Allows all file access to be performed as a specific user. This must be a fully qualified user name.

--revert-impersonate-user

Sets the value to the system default for --impersonate-user.

--mangle-byte-start <string>

Specifies the wchar_t starting point for automatic invalid byte mangling.

--revert-mangle-byte-start

Sets the value to the system default for --mangle-byte-start.

--mangle-map <string>

Maps characters that are valid in OneFS but are not valid in SMB names.

--revert-mangle-map

Sets the value to the system default for --mangle-map.

--clear-mangle-map <string>

Clears the values for character mangle map.

--add-mangle-map <string>

Adds a character mangle map. Specify --add-mangle-map for each additional Add character mangle map.

--remove-mangle-map <string>

Removes a character mangle map. Specify --remove-mangle-map for each additional Remove character mangle map.

--ntfs-acl-support {yes | no}

Specifies whether ACLs can be stored and edited from SMB clients.

--revert-ntfs-acl-support

Sets the value to the system default for --ntfs-acl-support.

--oplocks {yes | no}

Specifies whether to allow oplock requests.

--revert-oplocks

Sets the value to the system default for --oplocks.

--smb3-encryption-enabled {yes | no}

Enables SMBv3 encryption on the share. The default setting is no.

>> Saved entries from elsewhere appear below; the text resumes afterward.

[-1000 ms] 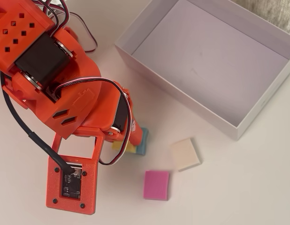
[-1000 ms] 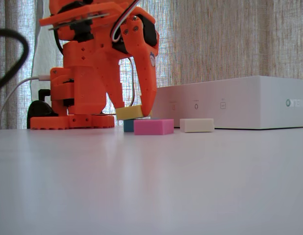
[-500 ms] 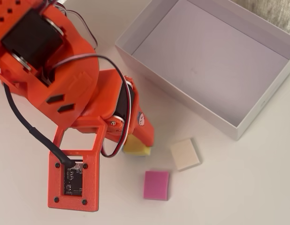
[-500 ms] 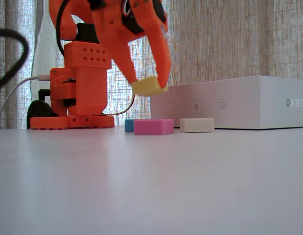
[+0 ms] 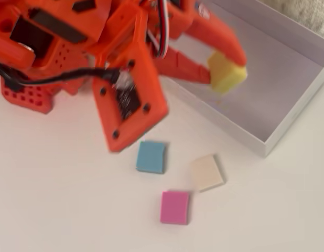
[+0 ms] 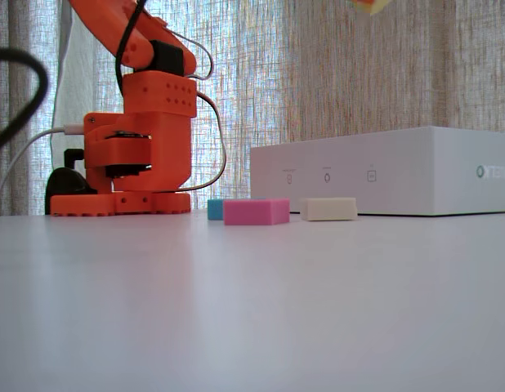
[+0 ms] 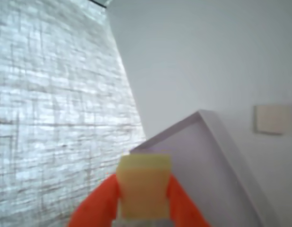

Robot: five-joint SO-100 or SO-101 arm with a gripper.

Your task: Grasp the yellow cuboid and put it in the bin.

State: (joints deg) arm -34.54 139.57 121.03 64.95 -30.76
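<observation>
Orange two-finger gripper (image 5: 225, 71) clamped on the small yellow foam cuboid (image 5: 226, 72), held in the air over the near-wall edge of the shallow white cardboard bin (image 5: 288, 123). On the table in overhead view: blue block (image 5: 151, 156), beige block (image 5: 207, 172), pink block (image 5: 174, 207), all apart from each other.

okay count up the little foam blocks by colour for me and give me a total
Yellow: 1, the yellow cuboid, held in the gripper above the bin
Blue: 1, the blue block
Cream: 1, the cream block
Pink: 1, the pink block
Total: 4
</observation>
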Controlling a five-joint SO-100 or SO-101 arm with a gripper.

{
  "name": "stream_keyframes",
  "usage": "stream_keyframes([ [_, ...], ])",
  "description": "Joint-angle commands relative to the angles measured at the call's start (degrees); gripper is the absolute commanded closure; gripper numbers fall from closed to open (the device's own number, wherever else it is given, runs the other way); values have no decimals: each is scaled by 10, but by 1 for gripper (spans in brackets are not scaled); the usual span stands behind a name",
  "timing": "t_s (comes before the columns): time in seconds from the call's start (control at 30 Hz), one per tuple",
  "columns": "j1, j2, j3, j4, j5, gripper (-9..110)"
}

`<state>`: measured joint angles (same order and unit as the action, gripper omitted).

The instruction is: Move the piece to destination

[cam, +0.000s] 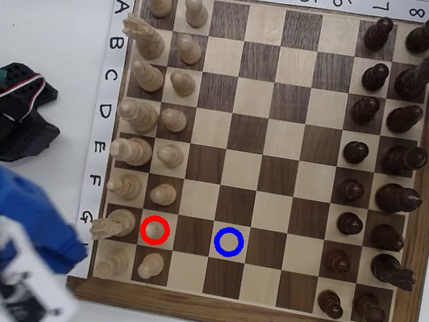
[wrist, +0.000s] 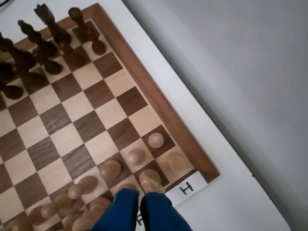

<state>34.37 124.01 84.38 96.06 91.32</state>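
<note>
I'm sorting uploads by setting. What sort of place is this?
Probably a hobbyist's tabletop test bench: a wooden chessboard with paper coordinate labels on a plain white table, beside the blue arm.

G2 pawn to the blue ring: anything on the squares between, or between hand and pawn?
Path looks clear: the one square between the pawn in the red ring and the blue-ringed square is bare in the overhead view. On the hand side, the pale knight stands directly behind the pawn, between it and the board edge.

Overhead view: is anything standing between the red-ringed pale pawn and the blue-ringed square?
Only one bare light square separates the small pale cream wooden pawn from the blue-ringed dark square; no piece stands there.
</note>
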Motion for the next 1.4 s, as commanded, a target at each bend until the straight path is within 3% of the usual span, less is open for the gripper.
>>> stream_keyframes([
  [0.0, -87, -36, 46, -13, 72, 101],
  [0.33, -111, -91, 88, -62, 92, 101],
  [1.37, -78, -125, 235, -227, 47, 81],
])
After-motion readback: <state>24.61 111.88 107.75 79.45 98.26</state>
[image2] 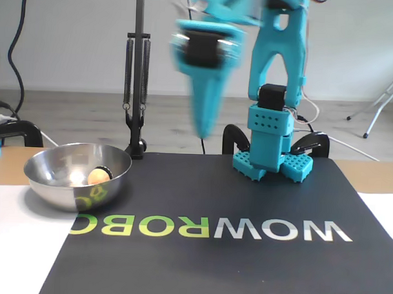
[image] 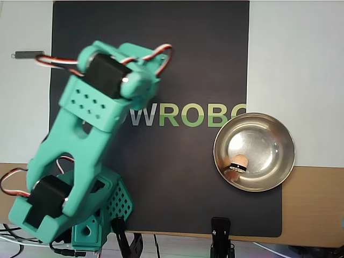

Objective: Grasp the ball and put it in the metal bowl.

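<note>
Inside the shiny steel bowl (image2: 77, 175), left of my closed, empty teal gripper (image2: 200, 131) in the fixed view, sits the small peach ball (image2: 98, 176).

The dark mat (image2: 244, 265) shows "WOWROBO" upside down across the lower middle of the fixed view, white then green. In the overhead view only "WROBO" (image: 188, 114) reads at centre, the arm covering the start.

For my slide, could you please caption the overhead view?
Ball resting inside the metal bowl while the turquoise arm is over the dark mat.
</note>
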### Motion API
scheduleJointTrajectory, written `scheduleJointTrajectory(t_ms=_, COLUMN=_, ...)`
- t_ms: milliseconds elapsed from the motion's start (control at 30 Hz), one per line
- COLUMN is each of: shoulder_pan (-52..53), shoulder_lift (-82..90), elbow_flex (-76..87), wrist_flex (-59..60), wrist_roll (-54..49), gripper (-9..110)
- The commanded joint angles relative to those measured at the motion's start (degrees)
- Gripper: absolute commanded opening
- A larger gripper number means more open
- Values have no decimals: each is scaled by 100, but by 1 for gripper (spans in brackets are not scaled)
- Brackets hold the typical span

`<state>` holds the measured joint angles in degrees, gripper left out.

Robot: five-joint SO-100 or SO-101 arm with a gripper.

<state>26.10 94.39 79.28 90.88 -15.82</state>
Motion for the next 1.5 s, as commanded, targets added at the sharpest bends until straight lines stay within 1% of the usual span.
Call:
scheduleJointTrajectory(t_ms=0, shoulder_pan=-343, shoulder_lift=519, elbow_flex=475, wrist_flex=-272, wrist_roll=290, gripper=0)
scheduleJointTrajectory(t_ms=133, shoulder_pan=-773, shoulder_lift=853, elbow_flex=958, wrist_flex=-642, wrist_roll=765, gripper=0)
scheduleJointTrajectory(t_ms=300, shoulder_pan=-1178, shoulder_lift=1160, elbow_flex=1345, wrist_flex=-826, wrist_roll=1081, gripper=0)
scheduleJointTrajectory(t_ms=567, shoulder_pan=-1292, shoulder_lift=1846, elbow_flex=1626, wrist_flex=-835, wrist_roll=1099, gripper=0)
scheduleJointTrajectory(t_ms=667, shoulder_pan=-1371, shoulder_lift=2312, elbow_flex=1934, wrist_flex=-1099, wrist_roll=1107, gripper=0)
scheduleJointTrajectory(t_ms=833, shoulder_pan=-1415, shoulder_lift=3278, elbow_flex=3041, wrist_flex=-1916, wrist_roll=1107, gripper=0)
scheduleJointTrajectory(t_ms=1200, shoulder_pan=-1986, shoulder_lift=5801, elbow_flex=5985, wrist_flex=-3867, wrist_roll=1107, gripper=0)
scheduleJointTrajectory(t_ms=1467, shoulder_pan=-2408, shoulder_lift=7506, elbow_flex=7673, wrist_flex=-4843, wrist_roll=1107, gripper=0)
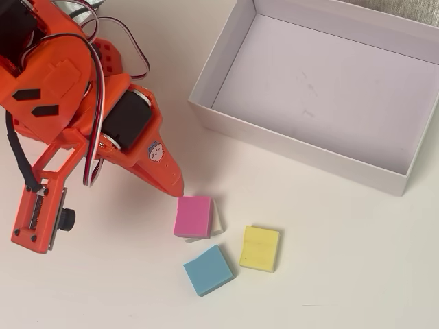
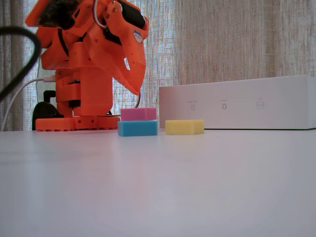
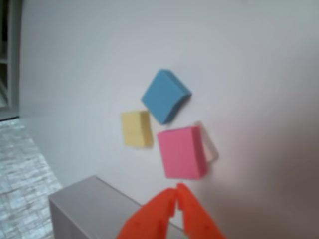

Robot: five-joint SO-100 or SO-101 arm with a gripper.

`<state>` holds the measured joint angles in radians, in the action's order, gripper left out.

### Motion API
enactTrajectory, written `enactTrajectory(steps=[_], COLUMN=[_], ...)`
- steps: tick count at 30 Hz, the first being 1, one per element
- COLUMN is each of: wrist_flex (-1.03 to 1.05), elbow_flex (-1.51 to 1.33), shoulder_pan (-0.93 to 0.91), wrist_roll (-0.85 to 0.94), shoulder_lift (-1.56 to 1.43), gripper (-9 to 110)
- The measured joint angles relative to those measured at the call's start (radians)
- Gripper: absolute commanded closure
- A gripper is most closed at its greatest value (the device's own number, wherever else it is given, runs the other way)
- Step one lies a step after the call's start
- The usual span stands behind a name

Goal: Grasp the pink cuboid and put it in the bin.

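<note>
End effector hangs empty, fingers pressed together, just short of the pink cuboid, which lies directly ahead, apart from the bin.

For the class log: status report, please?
Orange gripper shut, empty, above table. Pink foam cuboid untouched, atop a cream block. White cardboard bin empty. Blue block, yellow block nearby.
</note>
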<state>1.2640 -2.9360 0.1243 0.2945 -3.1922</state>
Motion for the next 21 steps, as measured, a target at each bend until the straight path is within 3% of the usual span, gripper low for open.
enactTrajectory(steps=[4, 7, 14, 21], wrist_flex=[-0.034, 0.025, 0.281, 0.403], elbow_flex=[0.201, 0.515, 1.207, 1.166], shoulder_pan=[0.003, 0.018, 0.064, 0.069], wrist_roll=[0.018, 0.038, 0.172, 0.270], shoulder_lift=[0.261, 0.486, 0.934, 1.088], gripper=[88, 80, 81, 84])
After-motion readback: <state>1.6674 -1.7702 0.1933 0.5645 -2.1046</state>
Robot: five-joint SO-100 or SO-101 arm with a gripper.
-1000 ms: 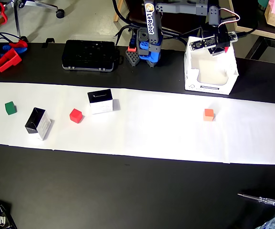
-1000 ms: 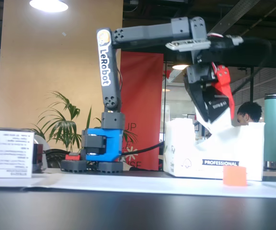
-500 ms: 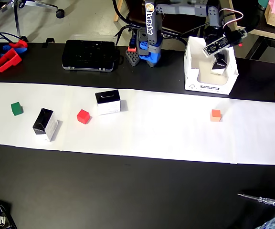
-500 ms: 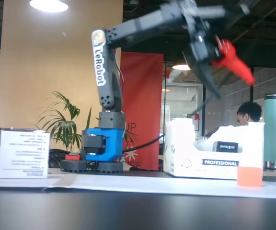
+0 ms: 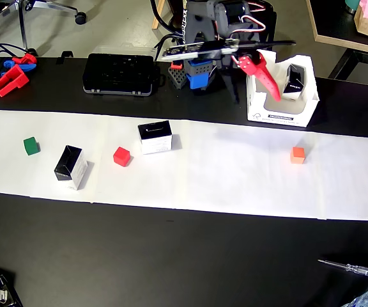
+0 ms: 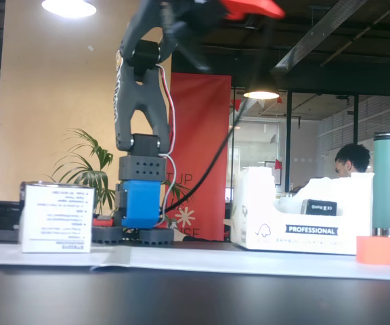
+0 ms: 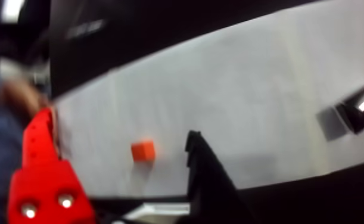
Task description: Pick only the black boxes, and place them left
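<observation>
Overhead, the gripper (image 5: pixel 270 80) hung wide open and empty over the white bin (image 5: pixel 258 110) at the table's far edge, where one black box (image 5: pixel 294 82) lay. Two black boxes (image 5: pixel 154 136) (image 5: pixel 69 166) sat on the paper strip. Wrist view showed the orange cube (image 7: pixel 143 150), best avoided when descending squarely.

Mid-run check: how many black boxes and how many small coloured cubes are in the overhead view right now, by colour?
Black boxes: 3, at, and one inside the white carton.
Green cube: 1
Red cube: 1
Orange cube: 1
Total: 6
</observation>
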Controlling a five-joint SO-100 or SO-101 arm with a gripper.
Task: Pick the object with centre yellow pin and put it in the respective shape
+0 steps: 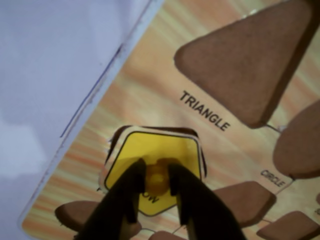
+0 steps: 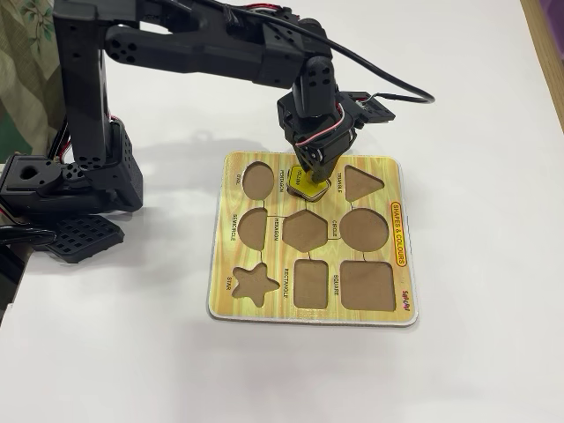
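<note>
Your gripper is closing its two dark fingers on the yellow knob at the middle of the yellow pentagon piece, one finger pressing on each side of the knob in the wrist view. The piece is sitting over the pentagon cutout of the wood-grain shape board, slightly askew, with a sliver of the brown recess showing along its upper edge and upper-left corner, so it is not lying fully flush. Taking that piece as your landmark in the wrist view, the triangle cutout is lying up and to the right of it, with the word TRIANGLE printed between the two, and the circle cutout is sitting further right. In the fixed view, the black arm is reaching in from the left and pointing the gripper straight down onto the piece, which is resting in the board's top row, between the oval cutout and the triangle cutout. The board is lying flat on the white table.
</note>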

--revert-smb3-encryption-enabled

Sets the value to the system default for --smb3-encryption-enabled.

--strict-flush {yes | no}

Specifies whether to always honor flush requests.

--revert-strict-flush

Sets the value to the system default for --strict-flush.

--strict-locking {yes | no}

Specifies whether the server will check for and enforce file locks.

--revert-strict-locking

Sets the value to the system default for --strict-locking.

--zone <string>

Specifies the name of the access zone.